It had not been a good idea.

The pack was in worse disarray, and the closest he’d come to blowing off steam was one of his interviewers, a little blonde. Her one act of courage turned out to be asking him out for a drink. She’d proceeded to smile and nod her way through the most boring evening of the trip. The only thing honest about her was her eyelashes. He’d started asking her increasingly ridiculous questions to see if he could break her. He knew he’d failed when he told her he only ate bar peanuts, and she told him how lovely it must be to have such a simple diet.

Her fluttering eyelashes had made it clear he could take her to bed, but sleeping with a rag doll while trying to keep his wolf from its prey wasn’t an attractive evening.

He snapped back to the present when he almost stumbled off a jagged wrench in the land soaked in the blood of his pack, and everything in him went cold. No human could have done this, and no wolf either. This was magic.

“Those idiots did not fight witches.”

They could not be that stupid.

The beast offered his opinion with a flash of one of his cousins jumping off a cliff. Then it offered to hunt them down.

If there were witches involved, he definitely wasn’t shifting.

He pushed down the thought that he might not be able to control it and wondered if he should go home at all. He could head off into the hills, give up the fight, and let the beast take him.

The breeze brought him a fresh whiff of his pack mates. He could not go gallivanting into the sunset. However tiny, he still had a pack.

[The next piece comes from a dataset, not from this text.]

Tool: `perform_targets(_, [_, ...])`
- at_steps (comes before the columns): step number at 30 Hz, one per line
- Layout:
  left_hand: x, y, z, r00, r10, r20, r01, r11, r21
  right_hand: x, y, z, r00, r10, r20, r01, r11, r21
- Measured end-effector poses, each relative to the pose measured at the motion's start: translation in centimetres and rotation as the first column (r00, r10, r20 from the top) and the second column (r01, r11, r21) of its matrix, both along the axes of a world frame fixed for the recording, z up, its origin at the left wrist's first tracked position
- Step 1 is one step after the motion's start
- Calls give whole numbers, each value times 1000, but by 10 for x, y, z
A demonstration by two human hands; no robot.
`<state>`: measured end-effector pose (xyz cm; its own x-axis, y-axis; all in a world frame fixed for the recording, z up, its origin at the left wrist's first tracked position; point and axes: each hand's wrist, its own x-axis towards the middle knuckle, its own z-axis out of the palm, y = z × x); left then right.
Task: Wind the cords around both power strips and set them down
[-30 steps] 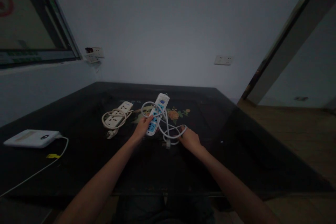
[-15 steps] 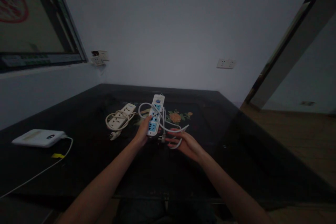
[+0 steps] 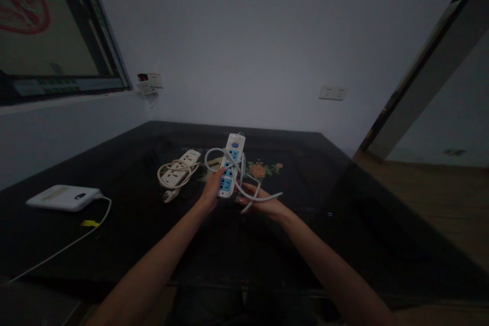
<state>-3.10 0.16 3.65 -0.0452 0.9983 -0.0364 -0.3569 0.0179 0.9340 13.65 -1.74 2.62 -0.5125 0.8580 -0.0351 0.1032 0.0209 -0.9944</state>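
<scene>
A white power strip with blue sockets is held tilted above the dark table, its far end pointing away from me. My left hand grips its near left side, thumb on top. A pale cable loops loosely across the strip, and a free stretch sticks out to the right. My right hand is at the strip's lower right, closed around part of the cable, with its fingertips partly hidden by the loops. The cable's plug is not clearly visible now.
Left of my hands lies a second power strip, cream, wrapped in its own cord. A white box-shaped device with a cable and a yellow tag sits at the table's left. Wall sockets are on the back wall.
My right hand has moved left and in toward the strip, carrying the cable. The plug that showed beside its fingers is now hidden. My left hand keeps its grip.
</scene>
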Motion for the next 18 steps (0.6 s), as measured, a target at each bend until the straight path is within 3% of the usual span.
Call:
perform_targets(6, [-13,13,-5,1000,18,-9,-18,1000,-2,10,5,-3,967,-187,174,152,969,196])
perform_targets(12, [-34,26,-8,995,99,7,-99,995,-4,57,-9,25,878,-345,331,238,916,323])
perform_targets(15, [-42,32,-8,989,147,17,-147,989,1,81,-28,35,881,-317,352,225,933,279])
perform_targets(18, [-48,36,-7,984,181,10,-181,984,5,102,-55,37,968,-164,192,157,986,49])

He hiked into the woods to a cabin where his cousin Jackson lived. The older man had never found his wolf and eked out a living keeping a stable for the pack close to town. Most dwellings on pack land were inaccessible by car, including Aiden’s. They’d made that call before his mother’s time when the pack had grown so small that hiding became the only possible defense, especially as the Appalachian Trail grew more popular, and humans roamed these woods.

He circled his cousin’s house, not willing to socialize tonight, and headed for the horses. His wolf suggested again that it could get them there in a quarter of the time, and Aiden ignored it.

He would go home, sleep for twelve hours, eat his daily portion of airplane peanuts, and then maybe he’d feel in control enough to let the beast run.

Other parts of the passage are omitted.